## Your assignment
Filter the entries below, keeping only lines with "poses".

## Data records
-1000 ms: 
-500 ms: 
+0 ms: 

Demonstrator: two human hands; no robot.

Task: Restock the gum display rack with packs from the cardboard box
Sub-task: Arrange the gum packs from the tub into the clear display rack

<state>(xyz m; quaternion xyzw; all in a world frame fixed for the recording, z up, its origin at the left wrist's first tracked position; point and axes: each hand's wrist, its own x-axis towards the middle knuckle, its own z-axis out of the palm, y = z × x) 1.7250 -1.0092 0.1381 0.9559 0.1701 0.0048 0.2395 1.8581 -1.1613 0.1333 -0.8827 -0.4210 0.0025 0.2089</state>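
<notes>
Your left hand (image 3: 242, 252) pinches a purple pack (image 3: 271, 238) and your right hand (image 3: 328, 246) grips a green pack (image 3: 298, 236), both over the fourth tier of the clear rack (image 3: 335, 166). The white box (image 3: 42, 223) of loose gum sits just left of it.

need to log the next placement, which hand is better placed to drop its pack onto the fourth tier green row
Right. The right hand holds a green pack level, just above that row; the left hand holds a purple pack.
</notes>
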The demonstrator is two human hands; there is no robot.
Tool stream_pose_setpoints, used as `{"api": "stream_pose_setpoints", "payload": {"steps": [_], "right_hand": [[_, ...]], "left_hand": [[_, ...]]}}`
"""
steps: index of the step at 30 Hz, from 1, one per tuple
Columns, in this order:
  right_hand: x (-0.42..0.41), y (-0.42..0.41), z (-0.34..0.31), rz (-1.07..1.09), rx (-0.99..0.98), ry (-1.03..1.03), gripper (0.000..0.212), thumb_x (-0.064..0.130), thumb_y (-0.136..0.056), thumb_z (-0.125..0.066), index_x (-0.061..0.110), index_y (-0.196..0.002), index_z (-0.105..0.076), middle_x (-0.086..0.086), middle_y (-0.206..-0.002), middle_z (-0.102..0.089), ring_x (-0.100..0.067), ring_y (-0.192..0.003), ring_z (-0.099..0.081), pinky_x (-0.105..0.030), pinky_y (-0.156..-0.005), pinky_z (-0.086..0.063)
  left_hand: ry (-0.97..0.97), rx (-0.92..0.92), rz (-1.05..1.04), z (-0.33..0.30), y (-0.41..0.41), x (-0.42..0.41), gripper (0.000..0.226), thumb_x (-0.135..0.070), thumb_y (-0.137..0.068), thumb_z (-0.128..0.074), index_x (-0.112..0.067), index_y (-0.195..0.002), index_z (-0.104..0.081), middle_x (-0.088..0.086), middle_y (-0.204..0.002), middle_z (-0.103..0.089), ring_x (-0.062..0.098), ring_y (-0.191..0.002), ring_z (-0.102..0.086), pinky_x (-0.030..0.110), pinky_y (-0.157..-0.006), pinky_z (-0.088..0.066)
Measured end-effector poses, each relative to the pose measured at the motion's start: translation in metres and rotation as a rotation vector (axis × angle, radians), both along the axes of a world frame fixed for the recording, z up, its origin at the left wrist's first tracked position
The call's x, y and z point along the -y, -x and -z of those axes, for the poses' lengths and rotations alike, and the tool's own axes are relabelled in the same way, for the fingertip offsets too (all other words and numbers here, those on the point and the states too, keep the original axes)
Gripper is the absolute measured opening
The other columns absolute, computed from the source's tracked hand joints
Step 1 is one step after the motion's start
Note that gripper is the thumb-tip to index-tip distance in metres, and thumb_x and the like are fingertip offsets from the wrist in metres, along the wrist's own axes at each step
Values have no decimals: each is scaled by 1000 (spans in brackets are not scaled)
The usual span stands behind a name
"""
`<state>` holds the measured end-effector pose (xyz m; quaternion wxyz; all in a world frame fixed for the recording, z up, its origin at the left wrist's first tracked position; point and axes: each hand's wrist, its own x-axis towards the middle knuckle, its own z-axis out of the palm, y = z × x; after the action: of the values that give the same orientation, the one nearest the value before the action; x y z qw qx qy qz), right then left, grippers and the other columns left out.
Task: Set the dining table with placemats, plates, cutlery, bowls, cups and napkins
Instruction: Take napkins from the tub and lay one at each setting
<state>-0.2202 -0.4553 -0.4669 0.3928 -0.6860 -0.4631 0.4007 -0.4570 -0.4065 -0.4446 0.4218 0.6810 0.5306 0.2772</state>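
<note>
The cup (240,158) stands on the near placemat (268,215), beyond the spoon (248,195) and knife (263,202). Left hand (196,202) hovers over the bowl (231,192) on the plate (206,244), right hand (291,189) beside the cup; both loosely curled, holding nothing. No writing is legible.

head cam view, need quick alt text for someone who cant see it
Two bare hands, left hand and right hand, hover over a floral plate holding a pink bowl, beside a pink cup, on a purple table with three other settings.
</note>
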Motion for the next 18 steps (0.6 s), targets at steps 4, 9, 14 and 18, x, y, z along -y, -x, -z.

## Response to this task
Measured end-effector poses, each relative to the pose measured at the motion's start: translation in metres and rotation as a rotation vector (axis × angle, radians), both along the axes of a world frame fixed for the recording, z up, its origin at the left wrist's first tracked position
The call's x, y and z point along the -y, -x and -z of those axes, for the poses' lengths and rotations alike, and the tool's own axes are relabelled in the same way, for the fingertip offsets too (all other words and numbers here, those on the point and the states too, keep the original axes)

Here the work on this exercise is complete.